Data Udienza: 11/03/2015

6701/2014
Motivi della decisione

Esposito Emanuele, Teti Salvatore e Catalano Armando lamentano il difetto di
motivazione sia con riferimento alla sussistenza della responsabilità sia per quanto
riguarda la determinazione della pena. Esposito Tommaso si duole in particolare della
mancata concessione delle attenuanti generiche, decisione priva di adeguata
motivazione e in contrasto con la avvenuta riduzione della pena.
Tutti i ricorsi sono inammissibili.
Secondo il combinato disposto degli artt. 591, co. 1 lett. c) e 581, co.1, lett. c),
l’impugnazione deve infatti contenere, a pena di inammissibilità, l’indicazione
specifica delle ragioni di diritto e degli elementi di fatto che sorreggono la richiesta.
La sanzione trova la sua ragion d’essere nella necessità di porre il giudice della
impugnazione in grado di individuare i capi e i punti del provvedimento che si
intendono censurare e presuppone che le censure stesse siano formulate con
riferimento specifico alla situazione oggetto di giudizio e non già con formulazioni
che, per la loro genericità, si attagliano a qualsiasi situazione. La sanzione di
inammissibilità trova applicazione anche quando il ricorrente nel formulare le proprie
doglianze nei confronti della decisione impugnata trascura di prendere nella dovuta
considerazione le valutazioni operate dal giudice di merito e sottopone alla Corte
censure che prescindono da quanto tale giudice ha già argomentato.
Nel caso in esame i primi tre ricorrenti si sono limitati a indicare, del tutto
astrattamente, il preteso vizio da cui sarebbe affetta la sentenza impugnata senza yt
effettuare alcuno specifico riferimento alla motivazione del provvedimento
impugnato e tralasciando di considerare che in appello vi era stata rinuncia ai motivi
sulla responsabilità.
Quanto a Esposito Tommaso, la decisione impugnata risulta sorretta da conferente
apparato argomentativo, che soddisfa appieno l’obbligo motivazionale, anche per quanto
concerne la negazione delle attenuanti generiche.
E’ appena il caso di considerare che in tema di valutazione dei vari elementi per la
concessione delle attenuanti generiche, ovvero in ordine al giudizio di comparazione e per
quanto riguarda la dosimetria della pena ed i limiti del sindacato di legittimità su detti punti,
la giurisprudenza di questa Suprema Corte non solo ammette la c.d. motivazione implicita
(Cass. sez. VI 22 settembre 2003 n. 36382 n. 227142) o con formule sintetiche (tipo “si
ritiene congrua” vedi Cass. sez. VI 4 agosto 1998 n. 9120 Rv. 211583), ma afferma anche
che le statuizioni relative al giudizio di comparazione tra circostanze aggravanti ed
attenuanti, effettuato in riferimento ai criteri di cui all’art. 133 cod. pen., sono censurabili in
cassazione solo quando siano frutto di mero arbitrio o ragionamento illogico (Cass. sez. III
16 giugno 2004 n. 26908, Rv. 229298). Si tratta di evenienza che certamente non sussiste
nel caso di specie. La Corte , infatti, ha considerato che l’imputato non era meritevole del
riconoscimento delle attenuanti generiche, in considerazione della negativa personalità del
medesimo prevenuto, lumeggiata dalla funzione di coordinamento dallo stesso svolta e
nell’induzione al reato di un minore. Non contrasta la riduzione della pena motivata sulla
ristretta dimensione dell’attività di spaccio.

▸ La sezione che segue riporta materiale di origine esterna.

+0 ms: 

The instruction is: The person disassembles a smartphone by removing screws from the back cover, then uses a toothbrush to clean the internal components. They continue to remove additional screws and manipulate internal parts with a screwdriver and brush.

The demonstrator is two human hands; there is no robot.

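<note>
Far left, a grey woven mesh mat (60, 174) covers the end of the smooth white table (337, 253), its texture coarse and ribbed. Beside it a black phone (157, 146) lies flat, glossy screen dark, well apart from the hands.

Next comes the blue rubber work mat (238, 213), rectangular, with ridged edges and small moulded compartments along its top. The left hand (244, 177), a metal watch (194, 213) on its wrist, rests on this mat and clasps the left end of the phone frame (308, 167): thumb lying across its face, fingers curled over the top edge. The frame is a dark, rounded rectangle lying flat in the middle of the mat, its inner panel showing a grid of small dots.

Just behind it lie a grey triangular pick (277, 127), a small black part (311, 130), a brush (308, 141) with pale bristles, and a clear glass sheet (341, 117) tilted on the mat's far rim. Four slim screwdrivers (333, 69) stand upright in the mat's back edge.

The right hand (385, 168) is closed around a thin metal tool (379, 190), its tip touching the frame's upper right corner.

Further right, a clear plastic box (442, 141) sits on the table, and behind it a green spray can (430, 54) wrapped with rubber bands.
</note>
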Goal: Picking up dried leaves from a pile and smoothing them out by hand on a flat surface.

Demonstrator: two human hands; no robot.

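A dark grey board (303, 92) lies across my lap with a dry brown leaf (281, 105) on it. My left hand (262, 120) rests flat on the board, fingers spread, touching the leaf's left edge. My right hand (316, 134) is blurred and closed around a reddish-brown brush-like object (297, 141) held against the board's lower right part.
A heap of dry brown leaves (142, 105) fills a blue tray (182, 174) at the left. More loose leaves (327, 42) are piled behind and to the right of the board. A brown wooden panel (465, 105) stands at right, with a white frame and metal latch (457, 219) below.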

Esposito Tommaso, Esposito Emanuele, Teti Salvatore e Catalano Armando ricorrono
avverso la sentenza indicata in epigrafe che, riformando in mellus quella di primo
grado con riferimento al trattamento sanzionatorio, ne ha confermato la
responsabilità per il reato di cui all’art. 73 e 80 dPR 309/90, in concorso.

Segue, a norma dell’articolo 616 c.p.p., la condanna dei ricorrentoi al pagamento
delle spese del procedimento ed al pagamento a favore della cassa delle ammende,
non emergendo ragioni di esonero, della somma di euro 1000,00 (mille/00) ciascuno
a titolo di sanzione pecuniaria.
p.q.m.
dichiara inammissibili i ricorsi e condanna i ricorrenti al pagamento delle spese del
procedimento ed al pagamento a favore della cassa delle ammende della somma di
euro 1000,00 (mille/00) ciascuno.

Così deciso in Roma 1’11.3.2015.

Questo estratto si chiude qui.